ANALYSE. Pour vivre heureux, vivons cachés ? En dépit d’une croissance continue depuis 2012, le management de transition peine encore à se faire connaître en France. Pourtant, en Europe, plusieurs pays précurseurs ne cessent de démontrer les avantages de ces interim managers. Panorama européen d’une pratique en croissance.
Allemagne, Royaume-Uni, Pays-Bas, Belgique : dans ces pays, le management de transition est plébiscité depuis plusieurs années comme l’un des moyens les plus efficaces pour profiter immédiatement, et pour une durée définie, de compétences stratégiques. Faire appel à un manager de transition permet de répondre, avec une grande flexibilité, à des enjeux de transformation de plus en plus fréquents.
En France, le management de transition reste un marché de niche (0,1% des prestations intellectuelles) mais présente un très fort potentiel de croissance pour plusieurs raisons :
- Une tendance qui répond à l’évolution du marché du travail (indépendance, multiplications des expériences…)
- Une croissance continue et soutenue (au moins 4%) depuis 2012
- Des honoraires contenus en raison de l’accroissement du nombre de cabinets ces dernières années
Arrivé à maturité dans plusieurs pays, le management de transition s’est développé selon des modèles différents ; quelles formes prend-il dans les pays d’Europe où il est courant ? Quels sont les modèles à suivre ? Panorama et synthèse des grandes tendances d’une pratique RH qui gagne à être connue.

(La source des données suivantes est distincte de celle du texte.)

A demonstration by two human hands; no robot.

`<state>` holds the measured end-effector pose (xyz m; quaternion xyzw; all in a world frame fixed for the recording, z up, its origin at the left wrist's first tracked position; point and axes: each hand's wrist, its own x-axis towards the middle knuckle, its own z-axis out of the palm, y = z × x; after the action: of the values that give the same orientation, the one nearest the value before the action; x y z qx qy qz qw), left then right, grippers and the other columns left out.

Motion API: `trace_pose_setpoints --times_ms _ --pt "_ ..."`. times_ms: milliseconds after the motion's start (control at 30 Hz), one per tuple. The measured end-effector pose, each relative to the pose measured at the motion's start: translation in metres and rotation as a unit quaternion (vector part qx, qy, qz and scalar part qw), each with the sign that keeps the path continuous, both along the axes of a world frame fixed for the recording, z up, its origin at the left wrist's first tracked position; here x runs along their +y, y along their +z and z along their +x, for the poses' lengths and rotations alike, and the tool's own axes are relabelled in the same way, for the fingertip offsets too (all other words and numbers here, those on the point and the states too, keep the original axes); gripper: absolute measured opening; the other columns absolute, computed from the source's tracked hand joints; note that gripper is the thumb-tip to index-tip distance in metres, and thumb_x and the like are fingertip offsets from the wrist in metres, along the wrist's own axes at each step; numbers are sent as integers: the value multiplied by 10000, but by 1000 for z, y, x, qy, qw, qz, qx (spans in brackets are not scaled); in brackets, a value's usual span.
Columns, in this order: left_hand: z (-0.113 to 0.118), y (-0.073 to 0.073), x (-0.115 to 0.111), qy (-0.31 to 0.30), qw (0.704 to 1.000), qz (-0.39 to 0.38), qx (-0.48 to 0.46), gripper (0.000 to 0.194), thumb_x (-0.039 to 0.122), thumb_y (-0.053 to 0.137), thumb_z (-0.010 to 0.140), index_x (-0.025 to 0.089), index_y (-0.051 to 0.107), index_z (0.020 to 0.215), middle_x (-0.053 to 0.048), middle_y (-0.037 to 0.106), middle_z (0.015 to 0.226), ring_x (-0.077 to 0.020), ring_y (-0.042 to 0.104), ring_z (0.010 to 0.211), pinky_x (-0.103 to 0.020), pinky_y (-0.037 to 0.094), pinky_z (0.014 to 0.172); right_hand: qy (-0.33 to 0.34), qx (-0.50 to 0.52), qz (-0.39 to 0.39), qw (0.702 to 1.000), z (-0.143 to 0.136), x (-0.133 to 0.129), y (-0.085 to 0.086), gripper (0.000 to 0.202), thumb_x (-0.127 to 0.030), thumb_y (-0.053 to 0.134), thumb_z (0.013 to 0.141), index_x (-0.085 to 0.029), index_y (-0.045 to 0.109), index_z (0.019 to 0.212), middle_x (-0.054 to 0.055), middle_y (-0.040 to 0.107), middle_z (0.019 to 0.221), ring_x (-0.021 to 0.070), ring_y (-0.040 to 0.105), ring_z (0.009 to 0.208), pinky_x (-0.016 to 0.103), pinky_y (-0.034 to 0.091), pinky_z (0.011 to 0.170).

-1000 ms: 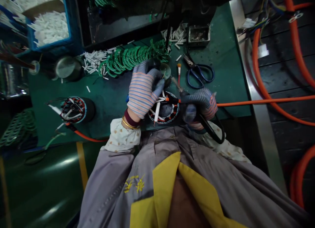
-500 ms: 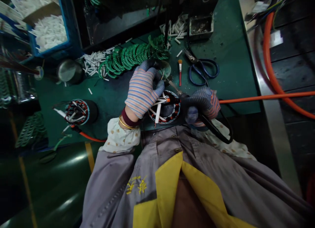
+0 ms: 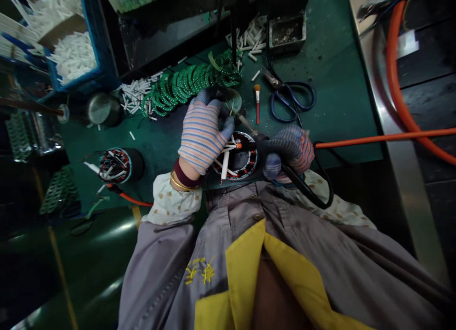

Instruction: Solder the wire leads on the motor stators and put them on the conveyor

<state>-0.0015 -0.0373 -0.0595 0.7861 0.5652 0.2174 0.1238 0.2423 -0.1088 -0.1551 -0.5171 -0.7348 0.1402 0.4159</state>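
My right hand (image 3: 292,148), in a striped knit glove with dark fingers, is wrapped round the handle of a soldering iron (image 3: 253,131). The iron's metal tip points up and left towards the fingers of my left hand (image 3: 201,136). That hand wears a matching glove, its thumb and fingers pinched together on a thin wire (image 3: 232,108). Just below the hands, a round motor stator (image 3: 253,165) lies at the table's near edge, with orange-red windings and white sleeves on its leads. A pale, see-through round piece (image 3: 234,100) is beside my left fingertips.
Blue-handled scissors (image 3: 295,101) and a red brush (image 3: 257,104) lie beyond my right hand. Green curved strips (image 3: 188,83) and loose white tubes (image 3: 137,95) line the back. Another stator (image 3: 133,165) and a metal cup (image 3: 104,110) stand left. An orange hose (image 3: 374,136) crosses at right.
The view has shifted and turned slightly. Both hands keep nearly the same pose, with the soldering iron and wire still held close together over the stator.
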Motion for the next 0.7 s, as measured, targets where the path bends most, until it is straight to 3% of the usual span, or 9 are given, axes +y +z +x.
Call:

Allemagne et Royaume-Uni, les marchés les plus matures et les plus structurés
Comparativement au marché français, les marchés britannique et allemand sont les plus avancés. La pratique y est plus identifiée, plus acceptée, le nombre de cabinets et les volumes d'affaires plus élevés. Aujourd'hui, les entreprises de ces deux pays n'ont plus aucune réticence à faire appel à un « extérieur » pour résoudre des problématiques managériales internes.
L'Allemagne : le 1er marché européen
Avec un volume d’affaire annuel de 1400 M€, l'Allemagne est le fer de lance du management de transition. La progression du marché a été fulgurante, passant de 400 M€ en 2004 à plus du triple aujourd'hui. Ce dynamisme, l'Allemagne le doit notamment à l'utilisation fréquente de manager de transition dans l'industrie pour gérer des pénuries ponctuelles de main d’œuvre ou de compétences (17% des missions) ou pour faire le pont entre le départ d'un ancien employé et un recrutement, pratique qu'on appelle aussi management relais (10%) – même si la gestion du changement et des projets de transformations restent le motif le plus fréquent (24%) avec la gestion de crise (19%).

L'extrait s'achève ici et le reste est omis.